日本黒社会
LEY LINES

1999/03/25 東映第2試写室
北村一輝が残留孤児2世を演じるチンピラ・ギャングの物語。
僕には三池崇史監督のよさがわからない。by K. Hattori


 一部に熱狂的なファンのいる、三池崇史監督の最新作。'95年のデビュー作『新宿黒社会/チャイナ・マフィア戦争』、昨年の『極道黒社会/RAINY DOG』に続く、三池流「黒社会」シリーズの3作目。それぞれの作品に内容の関連性はあまりないようだが、僕は前2作を未見なので何とも言えない。今回の映画は、母親が中国残留孤児、父親が中国人という在留孤児2世たちを主人公に、新宿に巣くう中国人マフィアや外国人犯罪者たちの姿を描いている。主人公の呂龍一を演じているのは、『岸和田少年愚連隊/血煙純情篇』のサダ役や、『完全なる飼育』の隣室住人役で、今もっとも気になる俳優のひとりとなっている北村一輝。(彼は和製ピーター・ギャラガーとでも表現できる濃い顔立ちだね。)同性愛者や気の弱い神経質な男という役の多かった彼だが、今回は堂々たる主役。ただし、今回の役はあまり面白くない。というより、映画そのものが面白くない。

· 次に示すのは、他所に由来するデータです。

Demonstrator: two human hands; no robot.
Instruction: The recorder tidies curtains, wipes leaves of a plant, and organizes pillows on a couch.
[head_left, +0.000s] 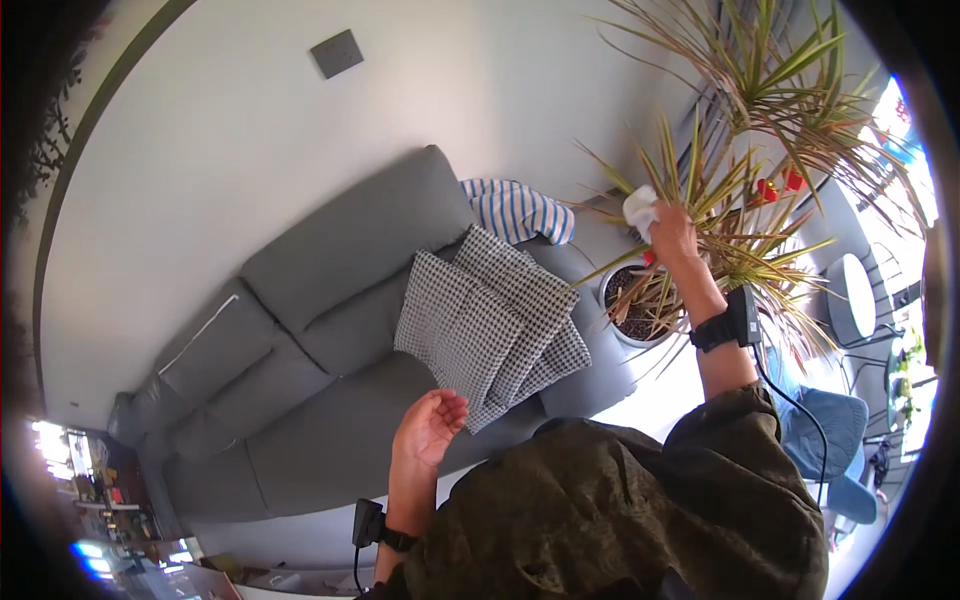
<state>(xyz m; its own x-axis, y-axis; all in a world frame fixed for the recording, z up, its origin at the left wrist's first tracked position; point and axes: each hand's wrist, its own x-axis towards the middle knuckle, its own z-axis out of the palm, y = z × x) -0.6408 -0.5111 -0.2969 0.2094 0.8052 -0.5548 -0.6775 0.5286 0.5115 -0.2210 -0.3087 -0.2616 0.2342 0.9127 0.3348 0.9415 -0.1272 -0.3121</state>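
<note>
In my right hand (673, 231) is a crumpled white cloth or tissue (640, 210), held up among the long narrow leaves of a potted dracaena (720, 202). Below that hand stands the plant's round pot (609, 300), filled with dark pebbles. My left hand (433, 429) is empty, palm up with the fingers loosely curled and apart. It hovers near the lower edge of the houndstooth cushions (469, 330), which lean together at the right end of a grey sofa (330, 450).
Behind the sofa arm lies a blue-and-white striped cloth (517, 210). Small red ornaments (766, 190) hang in the plant. Right of it are a blue chair (825, 427) and a round white-topped table (851, 296). Cables run from straps on both my wrists.
</note>
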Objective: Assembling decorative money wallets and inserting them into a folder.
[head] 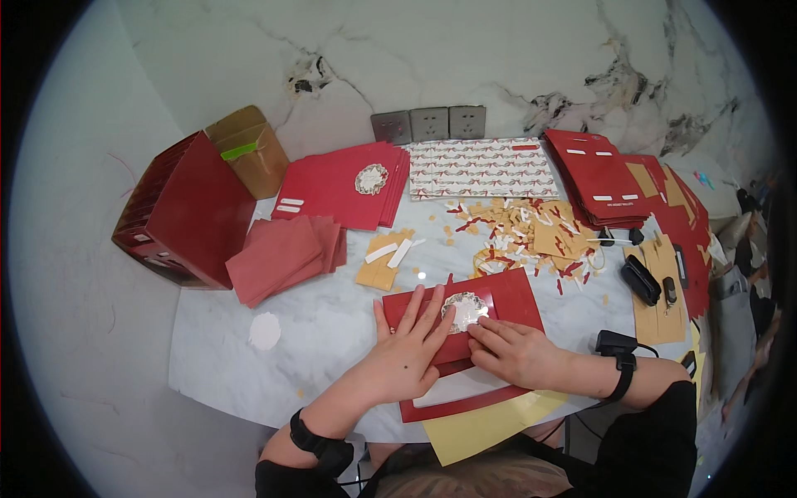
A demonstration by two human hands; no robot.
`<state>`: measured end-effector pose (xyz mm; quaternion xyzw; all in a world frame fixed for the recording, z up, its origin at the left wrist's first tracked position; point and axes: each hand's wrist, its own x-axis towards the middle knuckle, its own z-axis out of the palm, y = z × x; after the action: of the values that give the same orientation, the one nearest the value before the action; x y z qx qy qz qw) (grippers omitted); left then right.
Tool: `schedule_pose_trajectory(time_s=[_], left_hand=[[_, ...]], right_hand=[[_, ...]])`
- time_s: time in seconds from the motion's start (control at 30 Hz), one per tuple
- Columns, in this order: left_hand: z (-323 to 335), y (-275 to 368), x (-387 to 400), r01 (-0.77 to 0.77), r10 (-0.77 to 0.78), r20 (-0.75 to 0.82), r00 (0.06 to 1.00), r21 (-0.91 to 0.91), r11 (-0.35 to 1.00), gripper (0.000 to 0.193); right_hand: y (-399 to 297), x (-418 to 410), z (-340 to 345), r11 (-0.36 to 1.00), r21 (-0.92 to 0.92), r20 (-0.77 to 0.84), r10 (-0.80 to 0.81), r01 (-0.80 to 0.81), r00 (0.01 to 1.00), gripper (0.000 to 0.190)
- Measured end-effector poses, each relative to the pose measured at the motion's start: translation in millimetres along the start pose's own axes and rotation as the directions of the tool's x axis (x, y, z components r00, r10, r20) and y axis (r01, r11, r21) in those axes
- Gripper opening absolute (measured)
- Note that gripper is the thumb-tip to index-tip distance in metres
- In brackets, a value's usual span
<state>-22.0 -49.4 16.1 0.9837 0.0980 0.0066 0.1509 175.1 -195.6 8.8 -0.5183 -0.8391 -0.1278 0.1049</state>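
A red paper folder (520, 299) lies at a slant near the table's front edge. On it sits a round wreath sticker (464, 309), pale in the middle and shiny. My left hand (408, 348) rests flat over the folder's left side with fingers spread, its index fingertip by the sticker. Fingertips of my right hand (517, 352) press at the sticker's lower right edge; whether they pinch anything is hidden. Below both hands shows a white panel (461, 392) with a red border. Yellow paper (492, 429) sticks out under the folder, past the table edge.
At left stand a dark red box (202, 205) and a cardboard box (261, 162). Red envelopes (280, 255), red folders (330, 187) and a patterned stack (482, 168) lie behind. Paper scraps (517, 230) spread mid-table. A black case (640, 280) lies right; a white scalloped disc (266, 330) left.
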Motion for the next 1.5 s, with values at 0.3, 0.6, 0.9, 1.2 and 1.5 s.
schedule_pose_trajectory(time_s=[0.3,0.6,0.9,1.2,1.5], left_hand=[[4.9,-1.4,-3.1,0.047,-0.051,0.081,0.995,0.046,0.998,0.086],[4.1,-0.2,3.3,0.091,-0.083,-0.083,0.993,0.091,0.992,0.070],[21.9,-10.5,6.1,0.073,-0.064,-0.097,0.993,0.091,0.993,0.064],[22.6,-8.0,3.8,0.072,-0.063,-0.118,0.991,0.080,0.994,0.065],[25.8,-11.0,5.6,0.060,-0.049,-0.167,0.985,0.062,0.996,0.066]], right_hand=[[3.3,-3.2,-3.6,0.990,0.140,0.034,0.019,-0.024,0.999,0.033],[3.9,-5.5,-3.8,0.984,0.170,0.059,0.041,-0.050,0.997,0.037],[8.1,17.9,-9.9,0.943,0.271,0.082,0.177,-0.192,0.981,0.067],[7.1,10.7,6.6,0.963,0.199,0.171,0.150,-0.183,0.974,0.088],[15.0,10.2,7.3,0.961,0.229,0.151,0.124,-0.157,0.981,0.083]])
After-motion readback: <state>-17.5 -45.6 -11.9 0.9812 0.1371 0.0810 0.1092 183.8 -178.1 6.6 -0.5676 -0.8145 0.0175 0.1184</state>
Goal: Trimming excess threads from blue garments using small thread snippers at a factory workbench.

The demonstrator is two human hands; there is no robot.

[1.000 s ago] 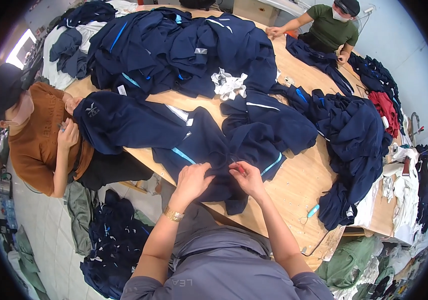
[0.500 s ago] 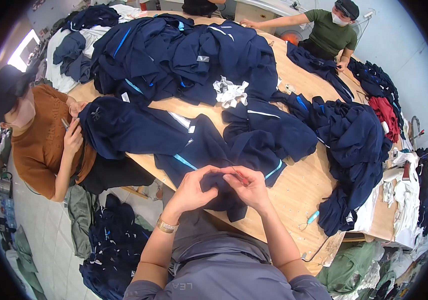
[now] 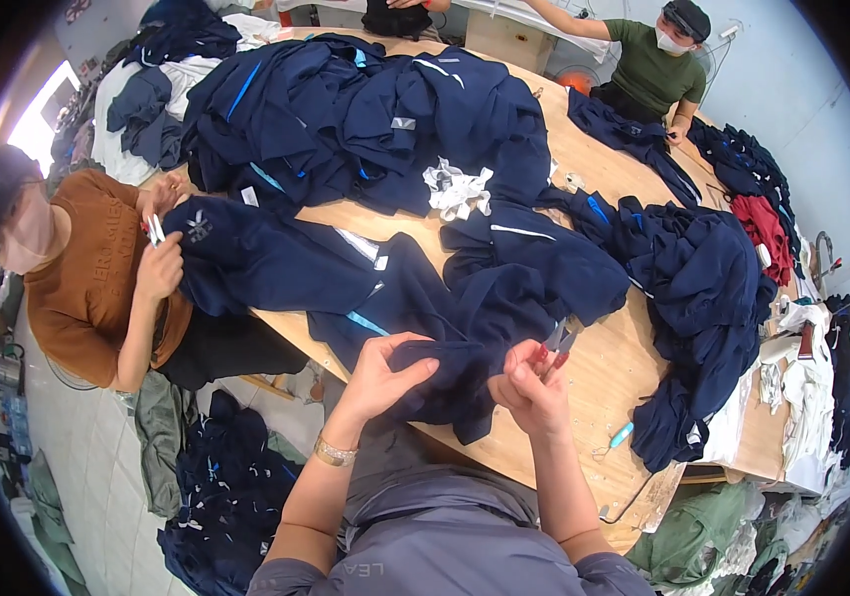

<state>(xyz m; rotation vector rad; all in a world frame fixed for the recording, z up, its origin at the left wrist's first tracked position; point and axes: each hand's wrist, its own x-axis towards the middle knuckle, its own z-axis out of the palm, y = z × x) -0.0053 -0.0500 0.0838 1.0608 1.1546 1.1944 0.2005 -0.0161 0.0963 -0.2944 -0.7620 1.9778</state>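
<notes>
My left hand (image 3: 383, 379) pinches the edge of a navy garment (image 3: 291, 263) between thumb and fingers near the table's front edge. To its right, my right hand (image 3: 532, 392) is closed around small red-handled thread snips (image 3: 561, 343). Their metal blades point away from me, apart from the cloth my left hand holds. The garment stretches left toward a co-worker in a brown top, whose hand (image 3: 159, 266) is at its far end with a small metal tool. A light blue strip (image 3: 366, 323) shows on the cloth beyond my left hand.
A large heap of navy garments (image 3: 296, 119) covers the table's far side, with white scraps (image 3: 458, 189) beside it. More navy clothes (image 3: 698, 278) lie at right, near a light-blue-handled tool (image 3: 622, 434). A co-worker in green (image 3: 643, 70) handles dark cloth at the far right.
My right hand has moved right, away from my left hand, and the snips' blades now show. The left co-worker's hands have shifted. The green-clad co-worker's arm has lifted off the table.
</notes>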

 日本人でも中国人でもない男たちが、自分の居場所を求め、具体的な目的もないまま「ここではないどこか」への道を探し求める物語です。小さな無人駅がポツンとあるだけの小さな村を抜け出して、新宿の雑多な人混みの中に紛れ込んだ在留孤児2世の3人組。彼らの目的は新宿で成功することではない。彼らは日本を抜け出して、どこか遠くに行きたいのです。ブラジル行きを目指すのは、そこが地球の裏側、つまり日本から一番遠い国だからだと思う。小さな頃から徒党を組んで暴れ回っていた主人公たちは、保護観察中なのでパスポートが取得できない。彼らは知り合った中国人娼婦と一緒に、非合法な手段で日本脱出の道を探るのです。

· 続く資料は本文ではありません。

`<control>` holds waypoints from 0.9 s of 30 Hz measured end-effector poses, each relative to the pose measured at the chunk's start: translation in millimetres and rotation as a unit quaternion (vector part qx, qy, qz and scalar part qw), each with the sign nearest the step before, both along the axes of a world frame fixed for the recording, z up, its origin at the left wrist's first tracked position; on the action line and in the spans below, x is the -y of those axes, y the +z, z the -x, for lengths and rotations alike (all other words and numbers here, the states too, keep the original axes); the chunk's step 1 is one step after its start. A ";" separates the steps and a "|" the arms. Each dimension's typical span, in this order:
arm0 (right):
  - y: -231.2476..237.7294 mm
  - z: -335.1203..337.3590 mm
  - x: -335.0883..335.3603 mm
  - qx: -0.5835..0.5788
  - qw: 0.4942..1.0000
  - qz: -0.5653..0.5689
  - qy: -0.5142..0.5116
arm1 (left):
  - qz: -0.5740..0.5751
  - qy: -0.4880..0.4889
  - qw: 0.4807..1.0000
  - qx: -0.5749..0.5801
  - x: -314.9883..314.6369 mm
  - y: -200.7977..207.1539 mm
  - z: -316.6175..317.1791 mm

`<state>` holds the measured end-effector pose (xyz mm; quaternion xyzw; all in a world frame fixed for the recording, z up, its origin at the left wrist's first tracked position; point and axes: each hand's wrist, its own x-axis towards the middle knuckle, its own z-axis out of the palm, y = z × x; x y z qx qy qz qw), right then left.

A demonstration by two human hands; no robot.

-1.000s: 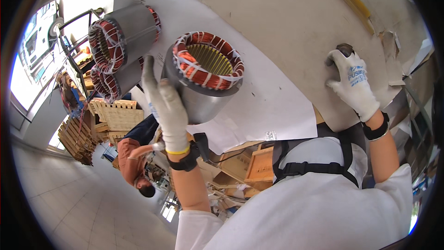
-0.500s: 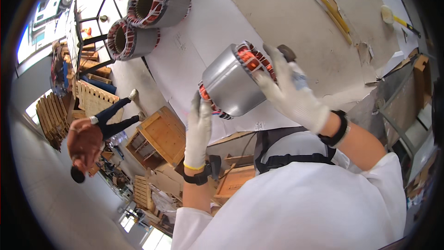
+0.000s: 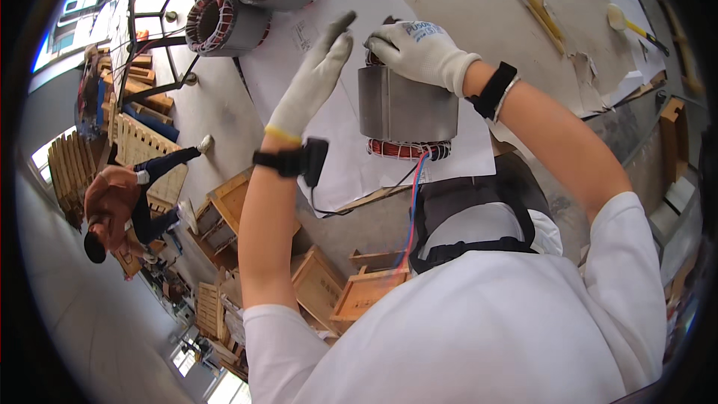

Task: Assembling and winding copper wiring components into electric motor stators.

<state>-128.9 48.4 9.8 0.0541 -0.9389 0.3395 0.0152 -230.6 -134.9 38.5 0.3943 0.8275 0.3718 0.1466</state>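
Pointing one end back at the person, the gray metal cylinder (image 3: 408, 108) is over the white paper (image 3: 336, 135), in front of the body. Its long way runs straight out from the person. The near copper ring (image 3: 396, 149) shows, and red and blue wires (image 3: 413, 213) hang from that end and go blurry lower down. The right hand (image 3: 422, 49) covers most of the far copper ring (image 3: 372, 58). Its fingers bend over that end, but I can't tell if they grip. A small dark thing (image 3: 390, 20) pokes out there; its shape is hard to see. The left hand (image 3: 318, 75) is open, fingers straight, apart from the cylinder. The hole and underside are hidden.
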 end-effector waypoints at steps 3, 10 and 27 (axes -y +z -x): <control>8.8 -34.4 -2.3 -0.037 0.982 0.086 -0.166 | 0.016 -0.067 0.943 0.325 -7.2 -28.1 -5.0; -5.4 -204.1 -41.7 0.142 0.959 0.146 -0.197 | 0.183 0.033 0.957 0.223 25.0 1.8 -15.2; -8.8 -166.7 30.3 0.162 0.924 0.314 -0.144 | 0.247 0.199 0.931 0.182 -18.0 20.8 -30.8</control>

 彼らがなぜ日本を脱出したいのか、その気持ちがさっぱりわからないので、僕はこの映画に共感できなかった。日本人でもなく、中国人でもない彼らは、自分たちのアイデンティティや祖国というものを持っていない。だからこそ、架空の理想郷を海外に夢見ているのかもしれない。でも「日本がイヤだ!」という、彼らの行動の根っこにある気持ちが、映画からはどうしても伝わってこないのです。映画の冒頭で、子供の頃に日本人の子供たちからいじめられた主人公たちの過去が描かれますが、それだけでは彼らの行動を説明できないと思う。

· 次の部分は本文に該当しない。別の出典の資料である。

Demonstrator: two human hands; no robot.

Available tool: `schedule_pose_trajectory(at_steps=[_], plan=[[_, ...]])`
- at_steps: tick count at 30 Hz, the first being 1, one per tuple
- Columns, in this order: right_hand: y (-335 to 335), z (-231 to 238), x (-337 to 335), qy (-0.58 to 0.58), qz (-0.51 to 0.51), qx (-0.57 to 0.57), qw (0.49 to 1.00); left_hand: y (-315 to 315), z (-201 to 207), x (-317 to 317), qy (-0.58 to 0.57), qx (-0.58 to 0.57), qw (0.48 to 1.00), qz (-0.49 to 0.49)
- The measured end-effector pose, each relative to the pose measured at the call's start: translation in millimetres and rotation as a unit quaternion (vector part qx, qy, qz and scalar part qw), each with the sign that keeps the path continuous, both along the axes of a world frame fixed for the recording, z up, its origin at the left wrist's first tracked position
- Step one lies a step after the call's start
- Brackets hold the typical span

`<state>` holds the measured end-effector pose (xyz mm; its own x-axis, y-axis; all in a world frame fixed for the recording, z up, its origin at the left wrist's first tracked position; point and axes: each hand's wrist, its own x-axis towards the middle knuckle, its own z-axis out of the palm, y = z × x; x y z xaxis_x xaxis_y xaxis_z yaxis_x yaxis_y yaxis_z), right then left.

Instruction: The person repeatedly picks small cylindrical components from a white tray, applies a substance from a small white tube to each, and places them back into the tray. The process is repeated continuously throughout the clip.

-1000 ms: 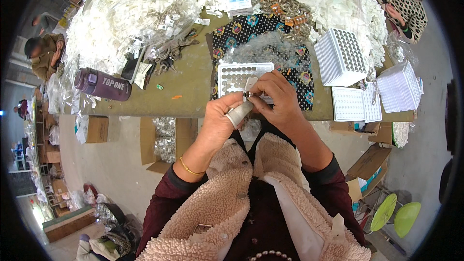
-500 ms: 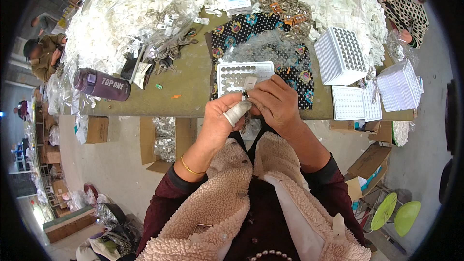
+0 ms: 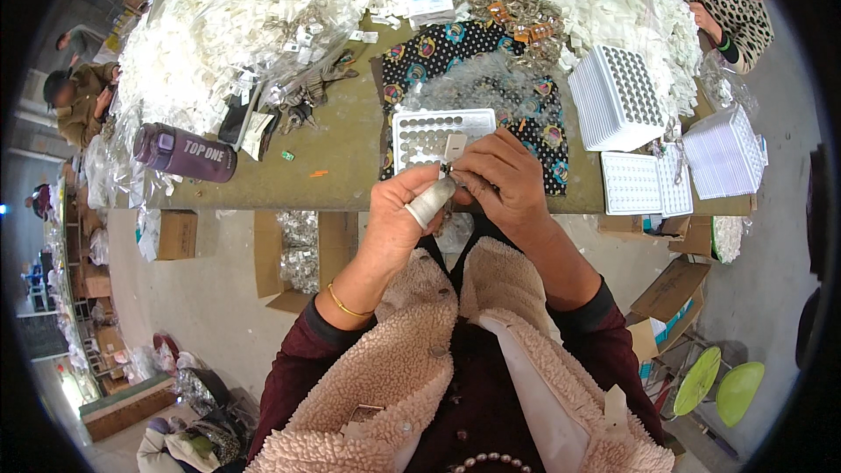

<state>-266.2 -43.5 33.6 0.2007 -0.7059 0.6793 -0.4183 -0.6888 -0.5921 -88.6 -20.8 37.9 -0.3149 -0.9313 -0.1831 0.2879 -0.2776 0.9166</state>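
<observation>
My left hand [image 3: 392, 210] and my right hand [image 3: 506, 180] meet at the near edge of the table, fingers pinched together. Between them is a small dark piece with a flat white plastic tag [image 3: 455, 146] standing up from it; the fingers hide most of the piece. A whitish cover [image 3: 430, 202] wraps one finger of my left hand. Just beyond the tag lies a white tray [image 3: 397, 134] with rows of round grey discs in it. It rests on a black patterned cloth [image 3: 550, 153], with crumpled clear plastic [image 3: 473, 85] behind it.
White tags [image 3: 228, 22] are heaped across the far side of the table. A purple bottle [image 3: 185, 153] lies at left, beside a dark glove [image 3: 302, 92]. Stacked white trays [image 3: 616, 101] stand at right. Open cartons [image 3: 337, 250] sit below the table. Other people sit at far left and far right.
The white tag is slightly more upright, and my right fingers have shifted a little around it. At far right, a person's hand has moved up. My left hand is nearly still.
</observation>
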Motion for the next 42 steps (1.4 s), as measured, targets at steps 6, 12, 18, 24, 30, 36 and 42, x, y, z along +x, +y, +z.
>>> schedule_pose_trajectory(at_steps=[6,12,18,24,30,36,42], plan=[[2,0,-5,-0.071,0.053,0.111,0.990,-1,-8,3,-0.029,-0.003,0.999,0.030],[-11,-9,-29,0.068,-0.112,0.133,0.982,-2,-13,7,-0.021,0.022,0.999,0.041],[-11,-26,-21,0.213,-0.145,0.025,0.966,-2,-10,2,-0.022,0.035,0.998,0.039],[-13,-26,-18,0.204,-0.141,0.014,0.969,-1,-8,2,-0.012,0.035,0.999,0.040],[-14,-25,-4,0.194,-0.182,0.017,0.964,-3,-12,2,0.013,0.036,0.999,0.018],[-19,-25,-3,0.176,-0.158,0.039,0.971,-2,-9,3,0.010,0.043,0.999,0.021],[-14,-17,-4,0.030,-0.046,-0.023,0.998,-3,-7,2,0.013,0.043,0.999,0.014]])
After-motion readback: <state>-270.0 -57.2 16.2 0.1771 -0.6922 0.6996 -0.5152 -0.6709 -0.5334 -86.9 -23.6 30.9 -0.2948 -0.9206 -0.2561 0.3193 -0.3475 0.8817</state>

 この映画では「故郷」や「郷愁」というのが、ひとつの大きなテーマになっているはず。中国人マフィアのボスが、中国人の女たちに夜な夜な生まれ故郷のおとぎ話をさせるのも、失われた自分のルーツを取り戻そうとするエピソードだと理解できる。主人公たちも中国マフィアのボスも、共に根無し草の男たち。その一方は過去を振り捨てて別の場所に脱出しようと試み、もう一方は失われた過去を取り戻そうとあがいている。こうしたコントラストがもう少し明確になると、この映画は多少わかりやすいドラマに発展するのでしょう。もっとも、そうしたテーマが今の日本人にとって、どれだけ切実なものになるのかは、まったくの別問題ですが……。